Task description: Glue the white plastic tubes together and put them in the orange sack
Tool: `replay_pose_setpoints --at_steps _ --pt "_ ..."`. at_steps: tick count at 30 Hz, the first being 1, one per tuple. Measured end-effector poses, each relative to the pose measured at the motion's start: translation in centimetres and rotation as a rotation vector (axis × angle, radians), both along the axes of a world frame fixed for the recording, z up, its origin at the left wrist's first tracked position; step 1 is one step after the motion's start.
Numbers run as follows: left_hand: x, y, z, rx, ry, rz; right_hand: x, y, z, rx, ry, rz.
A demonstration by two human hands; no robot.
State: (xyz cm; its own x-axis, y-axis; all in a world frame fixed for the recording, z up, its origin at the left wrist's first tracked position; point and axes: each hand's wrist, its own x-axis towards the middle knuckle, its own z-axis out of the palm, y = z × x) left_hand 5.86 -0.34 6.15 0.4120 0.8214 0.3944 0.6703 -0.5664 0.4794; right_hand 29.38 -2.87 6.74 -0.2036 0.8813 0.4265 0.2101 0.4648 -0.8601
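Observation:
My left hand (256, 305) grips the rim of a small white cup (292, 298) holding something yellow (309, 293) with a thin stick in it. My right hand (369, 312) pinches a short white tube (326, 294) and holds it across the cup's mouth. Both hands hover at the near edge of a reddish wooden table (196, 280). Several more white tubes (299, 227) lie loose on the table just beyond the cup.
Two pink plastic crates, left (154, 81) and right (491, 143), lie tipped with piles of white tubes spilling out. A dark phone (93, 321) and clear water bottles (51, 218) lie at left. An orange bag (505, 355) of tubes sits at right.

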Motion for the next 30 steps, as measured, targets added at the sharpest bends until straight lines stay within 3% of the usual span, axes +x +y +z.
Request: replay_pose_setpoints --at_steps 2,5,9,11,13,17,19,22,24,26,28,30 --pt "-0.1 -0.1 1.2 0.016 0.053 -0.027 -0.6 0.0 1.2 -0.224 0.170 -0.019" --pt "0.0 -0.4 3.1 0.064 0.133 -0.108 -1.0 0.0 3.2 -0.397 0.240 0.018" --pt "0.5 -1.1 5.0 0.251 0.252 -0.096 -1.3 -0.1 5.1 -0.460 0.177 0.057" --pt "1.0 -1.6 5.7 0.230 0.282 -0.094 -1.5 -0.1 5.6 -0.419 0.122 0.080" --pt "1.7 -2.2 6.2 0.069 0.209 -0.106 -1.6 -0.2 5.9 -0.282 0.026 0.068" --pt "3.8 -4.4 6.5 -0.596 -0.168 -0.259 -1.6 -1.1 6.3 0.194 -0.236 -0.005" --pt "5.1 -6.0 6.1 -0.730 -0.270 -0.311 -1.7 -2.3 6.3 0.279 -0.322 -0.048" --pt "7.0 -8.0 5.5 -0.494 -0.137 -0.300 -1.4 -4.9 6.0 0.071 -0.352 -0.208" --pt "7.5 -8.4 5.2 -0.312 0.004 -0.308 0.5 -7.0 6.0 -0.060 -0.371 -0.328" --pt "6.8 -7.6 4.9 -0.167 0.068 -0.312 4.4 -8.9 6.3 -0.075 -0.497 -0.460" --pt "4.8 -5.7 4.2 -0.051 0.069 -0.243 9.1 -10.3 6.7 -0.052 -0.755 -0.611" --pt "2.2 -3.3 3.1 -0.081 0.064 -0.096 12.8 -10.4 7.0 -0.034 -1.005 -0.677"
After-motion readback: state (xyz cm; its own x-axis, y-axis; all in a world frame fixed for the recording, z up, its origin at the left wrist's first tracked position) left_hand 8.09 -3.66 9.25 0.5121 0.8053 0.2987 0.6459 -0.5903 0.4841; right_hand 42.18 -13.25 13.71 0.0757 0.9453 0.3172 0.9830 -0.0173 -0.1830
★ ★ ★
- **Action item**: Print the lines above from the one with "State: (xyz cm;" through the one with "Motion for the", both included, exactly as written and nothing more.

- **Written answer**:
State: (xyz cm; its own x-axis, y-axis; all in a world frame fixed for the recording, z up, its origin at the left wrist's first tracked position; point and axes: each hand's wrist, its own x-axis towards the middle knuckle, its own z-axis out of the palm, y = z × x) left_hand 5.86 -0.34 6.15 0.4120 0.8214 0.3944 0.6703 -0.5664 0.4794; right_hand 29.38 -2.87 6.74 -0.2036 0.8813 0.4265 0.2101 0.4648 -0.8601
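Observation:
My left hand (256, 305) grips the rim of a small white cup (292, 298) holding something yellow (309, 293) with a thin stick in it. My right hand (369, 312) pinches a short white tube (326, 294) and holds it across the cup's mouth. Both hands hover at the near edge of a reddish wooden table (196, 280). Several more white tubes (299, 227) lie loose on the table just beyond the cup.
Two pink plastic crates, left (154, 81) and right (491, 143), lie tipped with piles of white tubes spilling out. A dark phone (93, 321) and clear water bottles (51, 218) lie at left. An orange bag (505, 355) of tubes sits at right.
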
Motion for the next 30 steps, as measured, targets added at the sharpest bends until straight lines stay within 3% of the usual span, axes +x +y +z.

This answer has no further content.